В кабинет, подталкивая друг друга, но довольно решительно ворвалась тройка подростков лет тринадцати-четырнадцати – двое ребят и девчонка с короткими тугими косичками. Первая заговорила именно девчонка
– Товарищ… – она энергично тряхнула косичками и вопросительно посмотрела на Ольку.

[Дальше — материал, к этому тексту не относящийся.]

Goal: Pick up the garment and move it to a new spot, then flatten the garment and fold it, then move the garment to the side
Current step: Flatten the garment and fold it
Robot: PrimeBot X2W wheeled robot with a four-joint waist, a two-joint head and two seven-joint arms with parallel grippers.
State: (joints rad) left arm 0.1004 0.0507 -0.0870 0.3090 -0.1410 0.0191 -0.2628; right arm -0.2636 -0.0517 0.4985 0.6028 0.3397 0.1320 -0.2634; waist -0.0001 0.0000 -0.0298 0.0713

– Абардышев! – Бессознательно отметив явно восхищенные взгляды всех троих, Олька снизошел до того, что с размаху, как принято было в революционной среде еще со времен Чернышевского, пожал руки – сначала девчонке, потом ребятам.
– Волчкова.
– Зайцев.
– Герш.
– Товарищ Абардышев! Мы пришли к Вам…
– Погоди, Валька, – остановил девчонку длинный широкоплечий Зайцев, – дело вот в чем, товарищ. Мы – актив комсомольской ячейки седьмой группы «А», школа десять.
– На Миллионной?
– Да, здание бывшей гимназии. Мы пришли говорить с Вами о директоре нашей школы, Алексее Даниловиче Алферове, который представляет из себя скрытый враждебный элемент.
– Ну-ка рассказывайте! – Олька с чекистским шиком уселся на стол.
– У нас не какая-нибудь там гимназия, – продолжал Зайцев, – а советская школа. А Алферов сознательно ставит дело так, будто революция на школу не распространяется, – мальчишка заерзал на стуле. – Понимаете, товарищ Абардышев, положение ячейки в школе и без того сложное.
– Вот наша группа, – заговорил Герш, – половина группы – сознательные ребята, многие – комсомольцы, помогают в агитационной работе на предприятиях… А порядка пятнадцати человек – буржуазный элемент, вдобавок – имеет влияние. И есть еще несознательные.
– Ну и вот. Как директор, он обязан поддерживать ячейку. А вместо этого Алферов мешает ее работе на каждом шагу. На днях было собрание общешкольной ячейки. Постановили – исключить из школы троих учащихся на основании того, что они – контра и вредят. Директор не только не утвердил постановление ячейки, а вообще говорил с лицами, выдвинутыми школьной общественностью, как какой-нибудь директор при старом режиме с гимназистами. Самоуправления в школе практически нет. Обратив на это все внимание, мы, комсомольцы, установили наблюдение за квартирой Алферова. Наблюдение показало, что у Алферова бывает слишком много гостей, больше – мужчин, и некоторых он сам выпускает через черный ход. Позавчера двое мужчин внесли явно тяжелую корзину, а вышли каждый по отдельности, причем один вышел, как входил, а другой – вошел в телогрейке, а вышел в пальто и с бородой.